_Problem description_. Starting with the first line and ending with the last, copy the entries word for word.

Data excerpts
----

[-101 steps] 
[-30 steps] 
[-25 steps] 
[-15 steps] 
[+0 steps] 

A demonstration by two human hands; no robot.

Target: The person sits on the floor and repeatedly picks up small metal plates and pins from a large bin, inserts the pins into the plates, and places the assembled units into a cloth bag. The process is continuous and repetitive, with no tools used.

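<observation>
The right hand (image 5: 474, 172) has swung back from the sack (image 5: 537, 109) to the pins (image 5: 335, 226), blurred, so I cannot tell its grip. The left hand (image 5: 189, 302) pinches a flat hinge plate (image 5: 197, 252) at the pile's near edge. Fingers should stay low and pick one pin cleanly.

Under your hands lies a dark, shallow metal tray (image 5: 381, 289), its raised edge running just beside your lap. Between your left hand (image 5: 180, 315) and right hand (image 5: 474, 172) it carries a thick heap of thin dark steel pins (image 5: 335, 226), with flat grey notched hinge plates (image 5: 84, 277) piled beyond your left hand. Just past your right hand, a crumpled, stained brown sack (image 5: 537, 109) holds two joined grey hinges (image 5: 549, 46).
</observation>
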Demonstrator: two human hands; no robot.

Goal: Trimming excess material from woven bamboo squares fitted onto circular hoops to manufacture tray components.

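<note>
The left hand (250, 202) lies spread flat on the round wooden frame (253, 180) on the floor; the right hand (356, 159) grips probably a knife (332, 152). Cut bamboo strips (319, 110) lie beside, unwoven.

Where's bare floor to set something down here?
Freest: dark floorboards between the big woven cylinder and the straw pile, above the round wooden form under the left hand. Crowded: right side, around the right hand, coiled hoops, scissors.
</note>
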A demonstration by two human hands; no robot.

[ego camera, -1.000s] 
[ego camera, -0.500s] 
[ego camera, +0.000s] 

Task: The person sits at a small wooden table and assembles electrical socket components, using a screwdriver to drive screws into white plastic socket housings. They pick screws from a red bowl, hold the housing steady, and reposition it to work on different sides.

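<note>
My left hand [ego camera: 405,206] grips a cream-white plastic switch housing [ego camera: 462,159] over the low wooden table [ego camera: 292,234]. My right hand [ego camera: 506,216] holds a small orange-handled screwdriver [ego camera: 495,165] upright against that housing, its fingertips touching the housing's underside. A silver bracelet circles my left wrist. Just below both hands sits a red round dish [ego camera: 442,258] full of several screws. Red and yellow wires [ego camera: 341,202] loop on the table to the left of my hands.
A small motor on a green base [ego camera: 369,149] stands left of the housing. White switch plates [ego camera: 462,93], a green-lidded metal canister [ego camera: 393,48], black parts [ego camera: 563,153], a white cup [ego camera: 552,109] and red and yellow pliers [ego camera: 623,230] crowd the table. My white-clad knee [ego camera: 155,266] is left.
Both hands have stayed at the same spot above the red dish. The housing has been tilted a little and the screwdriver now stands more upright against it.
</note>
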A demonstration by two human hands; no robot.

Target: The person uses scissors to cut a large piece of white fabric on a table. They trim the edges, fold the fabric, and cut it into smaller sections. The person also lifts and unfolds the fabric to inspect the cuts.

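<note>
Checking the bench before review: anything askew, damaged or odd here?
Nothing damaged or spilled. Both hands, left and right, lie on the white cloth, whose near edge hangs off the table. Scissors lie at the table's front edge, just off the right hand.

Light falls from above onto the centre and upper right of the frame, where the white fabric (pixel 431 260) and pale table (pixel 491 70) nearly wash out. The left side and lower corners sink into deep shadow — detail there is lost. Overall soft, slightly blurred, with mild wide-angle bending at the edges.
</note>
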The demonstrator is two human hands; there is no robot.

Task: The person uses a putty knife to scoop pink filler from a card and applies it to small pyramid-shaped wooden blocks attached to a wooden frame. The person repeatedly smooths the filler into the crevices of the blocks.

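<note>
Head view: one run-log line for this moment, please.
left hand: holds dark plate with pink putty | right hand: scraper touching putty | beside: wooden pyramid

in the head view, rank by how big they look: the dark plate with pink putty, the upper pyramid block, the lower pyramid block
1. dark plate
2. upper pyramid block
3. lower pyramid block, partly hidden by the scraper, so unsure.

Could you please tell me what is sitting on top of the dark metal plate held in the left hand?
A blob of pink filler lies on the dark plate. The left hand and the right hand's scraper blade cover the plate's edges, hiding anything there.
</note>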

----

_Exercise answer_.
[-101 steps] 
[-30 steps] 
[-25 steps] 
[-15 steps] 
[+0 steps] 

A demonstration by two human hands; no robot.

Target: The person sits on the floor and repeatedly picks up small metal plates and pins from a large bin, inserts the pins into the plates, and places the assembled units into a cloth bag. The process is continuous and repetitive, with no tools used.

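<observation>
The right hand (image 5: 474, 172) has swung back from the sack (image 5: 537, 109) to the pins (image 5: 335, 226), blurred, so I cannot tell its grip. The left hand (image 5: 189, 302) pinches a flat hinge plate (image 5: 197, 252) at the pile's near edge. Fingers should stay low and pick one pin cleanly.

Under your hands lies a dark, shallow metal tray (image 5: 381, 289), its raised edge running just beside your lap. Between your left hand (image 5: 180, 315) and right hand (image 5: 474, 172) it carries a thick heap of thin dark steel pins (image 5: 335, 226), with flat grey notched hinge plates (image 5: 84, 277) piled beyond your left hand. Just past your right hand, a crumpled, stained brown sack (image 5: 537, 109) holds two joined grey hinges (image 5: 549, 46).
</observation>
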Demonstrator: two human hands; no robot.

Goal: Trimming excess material from woven bamboo squares fitted onto circular hoops to manufacture tray components.

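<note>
The left hand (250, 202) lies spread flat on the round wooden frame (253, 180) on the floor; the right hand (356, 159) grips probably a knife (332, 152). Cut bamboo strips (319, 110) lie beside, unwoven.

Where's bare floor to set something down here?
Freest: dark floorboards between the big woven cylinder and the straw pile, above the round wooden form under the left hand. Crowded: right side, around the right hand, coiled hoops, scissors.
</note>
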A demonstration by two human hands; no robot.

[ego camera, -1.000s] 
[ego camera, -0.500s] 
[ego camera, +0.000s] 

Task: The person sits at a small wooden table and assembles electrical socket components, using a screwdriver to drive screws into white plastic socket housings. They pick screws from a red bowl, hold the housing steady, and reposition it to work on different sides.

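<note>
My left hand [ego camera: 405,206] grips a cream-white plastic switch housing [ego camera: 462,159] over the low wooden table [ego camera: 292,234]. My right hand [ego camera: 506,216] holds a small orange-handled screwdriver [ego camera: 495,165] upright against that housing, its fingertips touching the housing's underside. A silver bracelet circles my left wrist. Just below both hands sits a red round dish [ego camera: 442,258] full of several screws. Red and yellow wires [ego camera: 341,202] loop on the table to the left of my hands.
A small motor on a green base [ego camera: 369,149] stands left of the housing. White switch plates [ego camera: 462,93], a green-lidded metal canister [ego camera: 393,48], black parts [ego camera: 563,153], a white cup [ego camera: 552,109] and red and yellow pliers [ego camera: 623,230] crowd the table. My white-clad knee [ego camera: 155,266] is left.
Both hands have stayed at the same spot above the red dish. The housing has been tilted a little and the screwdriver now stands more upright against it.
</note>
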A demonstration by two human hands; no robot.

Target: The person uses scissors to cut a large piece of white fabric on a table. They trim the edges, fold the fabric, and cut it into smaller sections. The person also lifts and unfolds the fabric to inspect the cuts.

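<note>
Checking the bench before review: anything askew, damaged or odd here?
Nothing damaged or spilled. Both hands, left and right, lie on the white cloth, whose near edge hangs off the table. Scissors lie at the table's front edge, just off the right hand.

Light falls from above onto the centre and upper right of the frame, where the white fabric (pixel 431 260) and pale table (pixel 491 70) nearly wash out. The left side and lower corners sink into deep shadow — detail there is lost. Overall soft, slightly blurred, with mild wide-angle bending at the edges.
</note>
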The demonstrator is two human hands; there is no robot.

Task: The person uses a putty knife to scoop pink filler from a card and applies it to small pyramid-shaped wooden blocks attached to a wooden frame. The person repeatedly smooths the filler into the crevices of the blocks.

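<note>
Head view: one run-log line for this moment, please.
left hand: holds dark plate with pink putty | right hand: scraper touching putty | beside: wooden pyramid

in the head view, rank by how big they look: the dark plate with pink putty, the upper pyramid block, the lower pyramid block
1. dark plate
2. upper pyramid block
3. lower pyramid block, partly hidden by the scraper, so unsure.

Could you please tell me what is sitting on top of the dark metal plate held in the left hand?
A blob of pink filler lies on the dark plate. The left hand and the right hand's scraper blade cover the plate's edges, hiding anything there.
</note>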

Nothing more remains in this exercise.